Reaching $15 an hour by 2022 would be a new record high ‘real’ minimum wage and would require an unprecedented pace of increase, Kavet said.

The current minimum wage in Vermont is $10 an hour and is scheduled to go up 50 cents in January. The federal minimum wage is $7.25 per hour, which hasn’t changed since 2009.

Tom Kavet’s analysis of “real” vs nominal minimum wage.

Joyce Manchester, a senior economist in the Legislature’s Joint Fiscal Office, said that the prediction of 3,000 lost jobs is based on “the conventional wisdom of the day” learned from much smaller previous increases.

“As we learn more about the response of employers and workers and so forth to higher and higher increases in the minimum wage,” she said, the model’s results “could very well change.”

Legislators from the House and the Senate discussed raising Vermont’s minimum wage earlier this year. A bill introduced in the House suggested reaching $15 an hour by 2022 after a series of annual incremental increases.

The Legislature created the Minimum Wage Study Committee, which first met last week, to learn about the effects of such an increase. The committee is also charged with exploring how to address an increase in wages leading to a disproportionate loss of state and federal support, a phenomenon called the “benefits cliff.” Experts told the committee that working parents are most vulnerable to the “benefits cliff.”

Reports Kavet and Manchester submitted to the committee show that, for the past several decades, real wage growth in Vermont has been slow — and occasionally negative.

Manchester told the committee that, using inflation-adjusted dollar figures, the highest Vermont’s minimum wage has been was in 1968.

Using the same inflation adjustment, the minimum wage has been approximately 14 percent lower over the last several years, Kavet said.

Analysis by economist Joyce Manchester on minimum wage.

Kavet told the committee that around 25 percent of Vermont’s workforce will be earning below $15 an hour in 2022 if no changes are made.

If the increase goes through, Kavet said about 10 percent of the workforce, in addition to those at the bottom, would also see their hourly wages increase as employers adjusted their incomes to stay ahead of those making minimum wage.

In his report, Kavet wrote that raising the minimum wage as proposed would increase the total income of affected Vermonters by more than $240 million by 2022. This would lead to “powerful, positive local economic effects,” higher tax revenues, and lower expenditures on state benefit and support programs.

But, Kavet also wrote, these positive effects would be “largely offset” by higher prices for some goods and services, higher federal income and payroll taxes, reductions in federal benefit and support payments, reductions in private employee benefits, and businesses cutting jobs and hours.

“It’s gonna increase prices,” Kavet told the committee. “In industries where they can pass along prices, they will.”

When companies can’t pass increased labor costs on to the consumer, “it has to come out of something else,” Kavet said.

Business owners, he said, will ask themselves “Can I get by without those workers? Can I put a machine in that does everything?”

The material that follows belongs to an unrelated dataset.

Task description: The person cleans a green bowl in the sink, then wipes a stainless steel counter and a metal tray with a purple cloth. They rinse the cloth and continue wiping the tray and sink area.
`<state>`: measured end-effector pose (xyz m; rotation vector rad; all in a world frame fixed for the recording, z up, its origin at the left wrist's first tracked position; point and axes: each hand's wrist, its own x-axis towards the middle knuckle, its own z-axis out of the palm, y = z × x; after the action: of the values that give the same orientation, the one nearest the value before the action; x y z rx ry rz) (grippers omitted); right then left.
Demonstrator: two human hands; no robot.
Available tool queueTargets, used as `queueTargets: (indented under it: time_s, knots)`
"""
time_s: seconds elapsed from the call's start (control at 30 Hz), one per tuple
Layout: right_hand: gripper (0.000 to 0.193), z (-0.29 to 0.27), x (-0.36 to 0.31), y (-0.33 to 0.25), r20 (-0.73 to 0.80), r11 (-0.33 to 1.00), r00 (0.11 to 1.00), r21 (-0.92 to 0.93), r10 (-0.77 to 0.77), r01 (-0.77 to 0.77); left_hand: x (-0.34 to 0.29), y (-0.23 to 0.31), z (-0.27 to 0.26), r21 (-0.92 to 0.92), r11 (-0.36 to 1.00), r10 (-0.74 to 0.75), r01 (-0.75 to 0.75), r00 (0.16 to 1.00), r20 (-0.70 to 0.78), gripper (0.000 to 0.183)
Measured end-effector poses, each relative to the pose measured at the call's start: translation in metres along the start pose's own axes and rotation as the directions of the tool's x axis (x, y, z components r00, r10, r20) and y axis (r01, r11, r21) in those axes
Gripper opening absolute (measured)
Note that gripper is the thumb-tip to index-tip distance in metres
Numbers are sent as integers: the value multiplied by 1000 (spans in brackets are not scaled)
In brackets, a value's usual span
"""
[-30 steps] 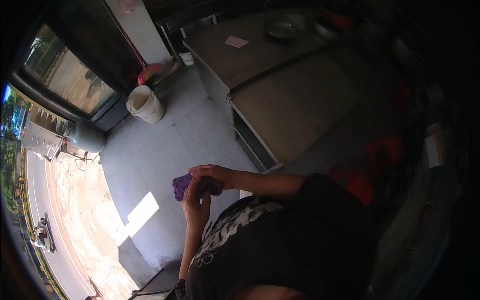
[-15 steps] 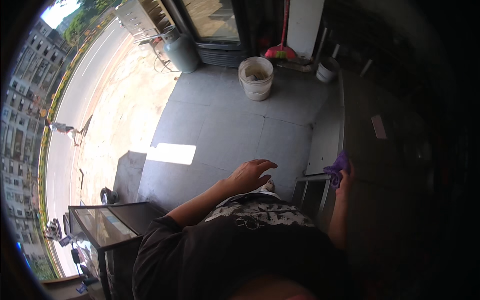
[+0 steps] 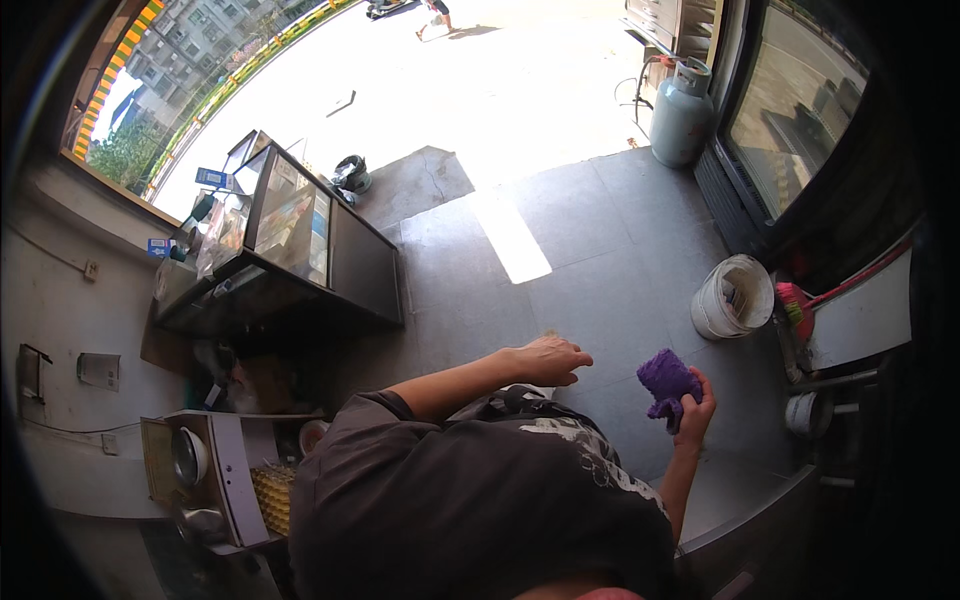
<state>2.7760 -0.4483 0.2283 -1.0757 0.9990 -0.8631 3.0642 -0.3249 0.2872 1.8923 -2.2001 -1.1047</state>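
Gripped purple cloth [image 3: 667, 385] in right hand [image 3: 697, 408] | held left hand [image 3: 548, 360] empty, apart, at cloth's 9 o'clock, above grey floor [image 3: 620, 270]

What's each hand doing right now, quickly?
Left hand: loosely open, fingers slightly bent, nothing visible in it.
Right hand: closed on the purple cloth, which it holds up off the floor.

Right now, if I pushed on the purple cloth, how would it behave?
The purple cloth would probably fold rather than resist, since its lower end bunches and curls. It seems light, as the right hand alone holds it up by one side. Its rough, nubby-looking surface suggests it's unlikely to slip.
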Motion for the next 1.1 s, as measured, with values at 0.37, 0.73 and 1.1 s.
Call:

Kavet said businesses with high labor costs and many low-wage employees, such as retail stores, hotels, motels and particularly restaurants, would be most affected.

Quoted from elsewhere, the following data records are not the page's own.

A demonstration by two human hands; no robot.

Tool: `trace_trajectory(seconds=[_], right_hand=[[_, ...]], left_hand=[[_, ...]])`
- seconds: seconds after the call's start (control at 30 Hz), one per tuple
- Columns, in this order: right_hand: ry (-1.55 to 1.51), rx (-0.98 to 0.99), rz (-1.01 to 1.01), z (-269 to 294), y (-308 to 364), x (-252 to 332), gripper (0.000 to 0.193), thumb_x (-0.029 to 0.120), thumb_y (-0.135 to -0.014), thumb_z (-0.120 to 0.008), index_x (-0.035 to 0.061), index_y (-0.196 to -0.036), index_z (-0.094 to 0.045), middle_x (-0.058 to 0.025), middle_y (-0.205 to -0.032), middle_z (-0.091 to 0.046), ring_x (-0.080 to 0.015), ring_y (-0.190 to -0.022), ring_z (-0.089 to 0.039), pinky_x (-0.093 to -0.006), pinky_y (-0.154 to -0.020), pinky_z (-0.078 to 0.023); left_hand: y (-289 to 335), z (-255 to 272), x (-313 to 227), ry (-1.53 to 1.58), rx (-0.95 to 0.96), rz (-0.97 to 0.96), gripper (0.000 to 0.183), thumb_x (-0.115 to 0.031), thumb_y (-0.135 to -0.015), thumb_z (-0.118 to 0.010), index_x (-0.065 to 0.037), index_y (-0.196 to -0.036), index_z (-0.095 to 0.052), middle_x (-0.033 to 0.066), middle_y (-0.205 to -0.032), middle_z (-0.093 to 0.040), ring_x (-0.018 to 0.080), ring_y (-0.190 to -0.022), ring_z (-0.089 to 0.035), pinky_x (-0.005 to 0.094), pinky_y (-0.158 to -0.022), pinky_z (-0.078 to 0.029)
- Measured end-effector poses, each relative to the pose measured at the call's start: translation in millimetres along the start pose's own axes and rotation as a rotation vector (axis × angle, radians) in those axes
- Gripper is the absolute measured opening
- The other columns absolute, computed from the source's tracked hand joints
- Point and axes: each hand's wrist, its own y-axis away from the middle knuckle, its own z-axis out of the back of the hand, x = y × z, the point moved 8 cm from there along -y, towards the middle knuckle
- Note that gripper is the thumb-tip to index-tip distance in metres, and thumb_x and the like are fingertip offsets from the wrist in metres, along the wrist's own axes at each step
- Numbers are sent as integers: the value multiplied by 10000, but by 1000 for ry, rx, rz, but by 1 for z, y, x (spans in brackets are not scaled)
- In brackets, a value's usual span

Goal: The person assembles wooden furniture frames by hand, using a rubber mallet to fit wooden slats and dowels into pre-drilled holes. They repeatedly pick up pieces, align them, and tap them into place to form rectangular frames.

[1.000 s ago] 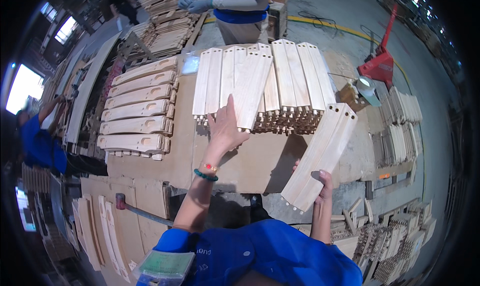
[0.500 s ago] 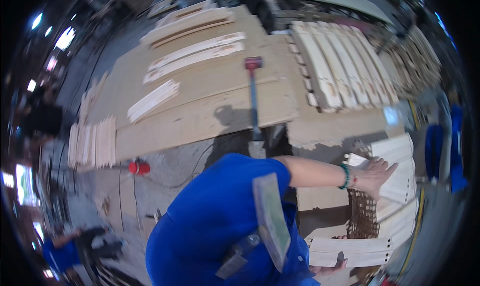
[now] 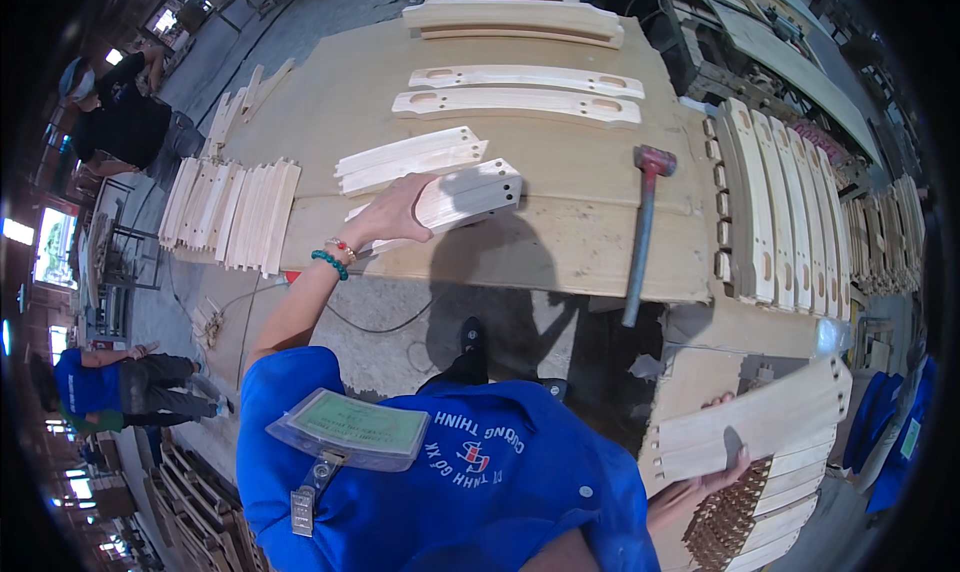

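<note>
My left hand (image 3: 392, 215), with a green beaded bracelet at the wrist, is closed round a pale wooden slat (image 3: 470, 194) with dark holes at its end. That slat lies at the near side of the big table, beside a similar slat pair (image 3: 410, 159). At the lower right, my right hand (image 3: 722, 469) grips a wide pale wooden board (image 3: 750, 422) from below, its thumb along the near edge and fingertips showing at the far edge. Whether this board is one piece or several together I cannot tell. Beneath it is a stack of slats (image 3: 785, 507) with brown slotted ends.
A red-headed mallet (image 3: 650, 197) lies on the table (image 3: 570, 242), its handle over the near edge. Curved rails with oval slots (image 3: 520, 103) lie farther back. More rails (image 3: 790, 212) stand at right, slats (image 3: 230, 212) at left. Two people (image 3: 120, 112) are off to the left.
My left hand has gone from the slat stack at the right to the table on the left and now holds a slat. The view has turned; my right hand still grips wood.
</note>
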Motion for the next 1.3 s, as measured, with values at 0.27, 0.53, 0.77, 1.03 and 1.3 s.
trace_trajectory(seconds=[0.27,0.53,0.77,1.03,1.3], right_hand=[[104,115,-100,-128,-21,-120,908,394,-647,-666,-77,-1312,-265,-253,-1073,-423,-346,-1009,-492,-421,-913,-450],[157,25,-162,-169,-37,-197,902,421,-613,-677,-107,-1260,-336,-248,-1059,-476,-336,-976,-534,-421,-901,-461],[69,2,-207,-180,-49,-230,841,399,-660,-655,-82,-1277,-349,-272,-1092,-497,-360,-979,-565,-444,-890,-489],[49,55,-172,-185,-85,-224,804,372,-673,-650,-41,-1294,-351,-268,-1102,-513,-355,-982,-590,-441,-822,-539],[1,1,-84,-162,-92,-196,797,386,-681,-653,-45,-1282,-356,-262,-1085,-480,-361,-992,-560,-431,-842,-519]], left_hand=[[-9,14,86,-58,30,-37,867,-224,-591,-734,-10,-1351,-376,231,-1317,-434,374,-1225,-412,389,-1052,-346],[-12,33,124,-52,47,-53,890,-207,-620,-720,-41,-1401,-326,207,-1379,-343,362,-1288,-335,407,-1086,-292],[-27,49,117,-284,-43,-123,883,-326,-682,-736,-99,-1423,-313,174,-1391,-335,347,-1331,-280,513,-1100,-192],[-234,16,31,-532,-193,-316,881,-538,-802,-590,-168,-1477,-162,199,-1499,-191,362,-1395,-160,531,-1117,-118],[-347,11,69,-654,-71,-279,871,-617,-820,-512,-220,-1487,-115,204,-1499,-190,352,-1389,-190,565,-1100,-154]])
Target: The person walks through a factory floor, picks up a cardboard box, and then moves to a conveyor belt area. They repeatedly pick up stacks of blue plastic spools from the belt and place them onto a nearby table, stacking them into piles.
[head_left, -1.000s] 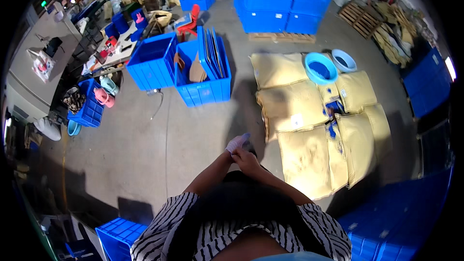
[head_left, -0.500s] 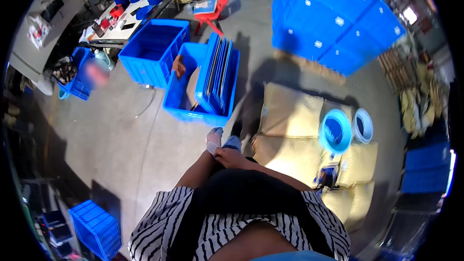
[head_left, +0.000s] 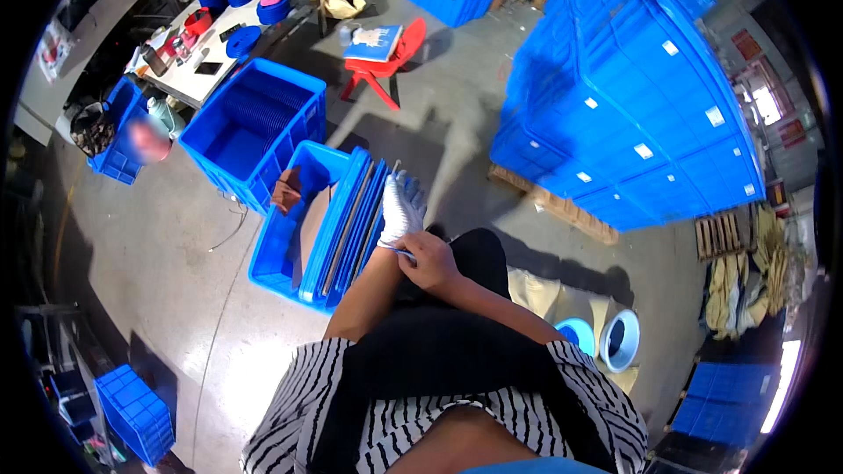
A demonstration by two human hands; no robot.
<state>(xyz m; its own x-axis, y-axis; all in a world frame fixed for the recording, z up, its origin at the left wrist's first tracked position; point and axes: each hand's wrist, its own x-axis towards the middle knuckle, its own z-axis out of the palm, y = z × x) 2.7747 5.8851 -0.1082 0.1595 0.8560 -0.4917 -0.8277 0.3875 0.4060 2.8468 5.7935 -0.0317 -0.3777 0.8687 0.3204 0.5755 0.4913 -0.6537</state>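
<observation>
My left hand [head_left: 401,212] wears a white work glove with blue-grey fingers. Its fingers stretch up and away from me, somewhat apart, and hold nothing I can see. At the left wrist, my bare right hand [head_left: 429,262] pinches the cuff of that glove. Just left of the gloved hand stands a blue crate [head_left: 265,253], with several blue boards [head_left: 349,224] upright in it, brown sheets beside them and a brown piece [head_left: 286,190] on its left rim.
Another blue crate [head_left: 206,145] holds dark ribbed items. Ahead is a red stool [head_left: 399,57] with a blue-covered item on it. Tall stacked blue bins [head_left: 606,123] rise on a wooden pallet [head_left: 575,212] at right. Basins [head_left: 620,342] and tan sacks [head_left: 533,294] lie at lower right.
My view has turned and moved forward, bringing the crate of boards beside my hands. Both hands have risen together; the left glove's fingers are now stretched out, the right still at its cuff.
</observation>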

Responding to a question from Rep. Brian Keefe, R-Manchester Center, about where lost jobs and work hours would be concentrated, Kavet said rural areas would probably be the hardest hit because the jump to $15 an hour would constitute a larger increase over their current lower wages.

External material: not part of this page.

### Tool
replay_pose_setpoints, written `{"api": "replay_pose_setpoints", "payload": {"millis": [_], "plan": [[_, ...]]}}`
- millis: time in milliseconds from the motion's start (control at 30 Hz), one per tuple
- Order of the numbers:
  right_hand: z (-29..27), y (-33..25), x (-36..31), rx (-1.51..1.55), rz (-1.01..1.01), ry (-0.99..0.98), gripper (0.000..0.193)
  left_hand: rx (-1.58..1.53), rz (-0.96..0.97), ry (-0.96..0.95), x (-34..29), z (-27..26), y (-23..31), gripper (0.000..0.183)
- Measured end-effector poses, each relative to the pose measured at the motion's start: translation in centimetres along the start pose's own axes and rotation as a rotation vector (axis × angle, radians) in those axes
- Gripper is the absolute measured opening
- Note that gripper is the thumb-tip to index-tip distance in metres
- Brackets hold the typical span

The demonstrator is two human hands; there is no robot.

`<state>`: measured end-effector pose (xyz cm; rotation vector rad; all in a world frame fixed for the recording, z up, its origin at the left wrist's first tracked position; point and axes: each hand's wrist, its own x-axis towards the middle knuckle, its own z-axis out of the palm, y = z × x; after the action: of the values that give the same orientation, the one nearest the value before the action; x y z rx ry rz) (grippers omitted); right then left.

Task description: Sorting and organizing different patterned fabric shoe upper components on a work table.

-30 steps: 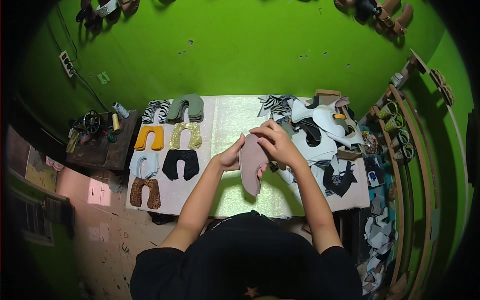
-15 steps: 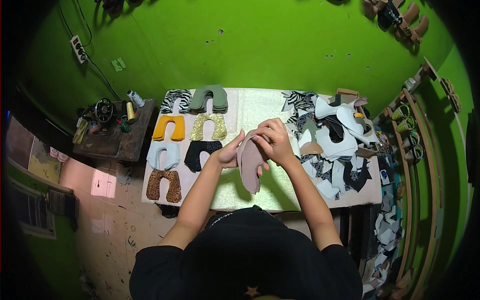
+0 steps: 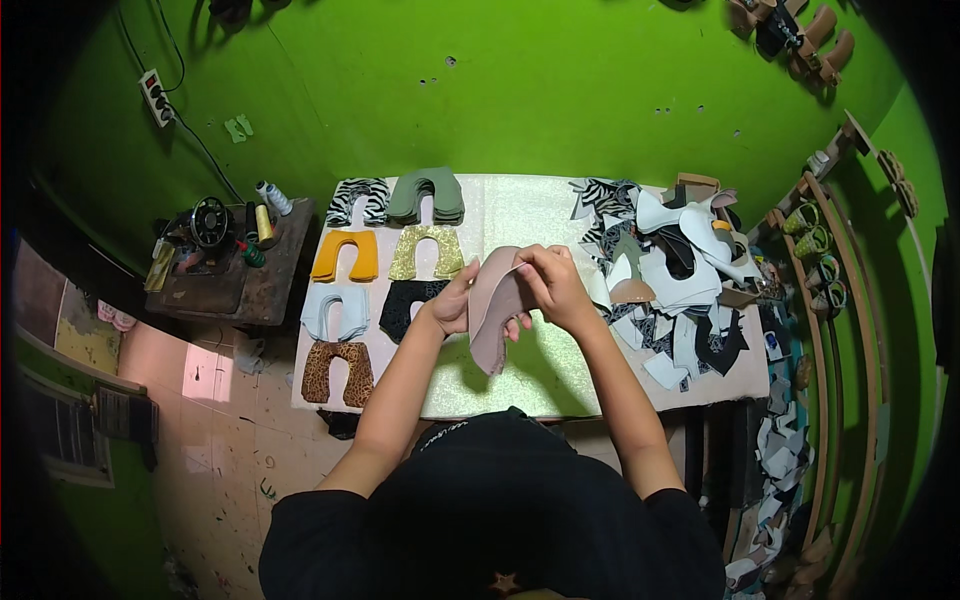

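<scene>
I hold a stack of dusty-pink U-shaped cut pieces [image 3: 490, 320] above the middle of the work table [image 3: 520, 385]. My left hand [image 3: 455, 305] supports the stack from its left side. My right hand [image 3: 548, 285] pinches the stack's upper edge with thumb and fingers. On the table's left part lie sorted stacks of the same U shape: zebra-striped [image 3: 358, 200], olive green [image 3: 426, 195], orange [image 3: 345, 256], gold glitter [image 3: 424, 252], pale blue [image 3: 334, 310], black [image 3: 408, 305] and leopard print [image 3: 337, 372].
A loose heap of white, black and striped cut pieces [image 3: 670, 285] covers the table's right part. A side table to the left carries a sewing machine [image 3: 205, 235] and thread cones [image 3: 268, 205]. A rack with shoe lasts [image 3: 815, 260] stands at the right. Scraps [image 3: 790, 460] lie on the floor.
The view has tilted, so the table sits lower in frame. My hands have turned the pink stack a little; my right fingers now pinch its upper edge.
</scene>
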<state>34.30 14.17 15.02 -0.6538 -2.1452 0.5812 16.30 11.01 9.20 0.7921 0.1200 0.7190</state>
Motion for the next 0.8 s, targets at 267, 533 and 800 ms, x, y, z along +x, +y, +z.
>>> {"api": "replay_pose_setpoints", "payload": {"millis": [267,533,800], "plan": [[-2.4,0.4,-1.6,0.163,0.04,0.182,0.011,-0.122,0.066,0.251,-0.5,-1.9,0.3,0.056],[-4.6,1.5,-2.6,0.324,0.031,0.455,0.009,-0.101,0.141,0.267,-0.2,-2.3,0.9,0.058],[-4.9,0.3,-0.2,0.247,0.092,0.062,0.009,-0.085,-0.062,0.383,1.3,-1.2,-0.2,0.044]]}}
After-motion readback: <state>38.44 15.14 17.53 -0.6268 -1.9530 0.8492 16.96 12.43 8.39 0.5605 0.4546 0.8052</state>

Sen. Michael Sirotkin, D-Chittenden, said the target of $15 an hour “is not cast in stone.” He said he wants the committee to more generally consider how to close the gap between the wages many Vermonters earn and the cost of their basic needs.

Kavet said that Vermont is not alone in considering whether to substantially increase its minimum wage, but doing so is “a big experiment.” In 2017, 21 states and Washington, DC, increased their minimum wage. New York, California and Washington, DC are all moving toward a $15 hourly minimum wage.

Many states, Kavet said, are recognizing that “there’s this enormous inequality that exists, that people at the bottom are really struggling, and there’s a hopelessness associated with that.”

But, Kavet added, “nobody really knows at what level” raising the minimum wage would be “counterproductive.”

“This is sort of aspirational,” he said.

Cyrus Ready-Campbell is a reporting intern for VTDigger. He graduated from Stanford University in 2017, where he wrote for the Stanford Daily and studied history, computer science and creative writing....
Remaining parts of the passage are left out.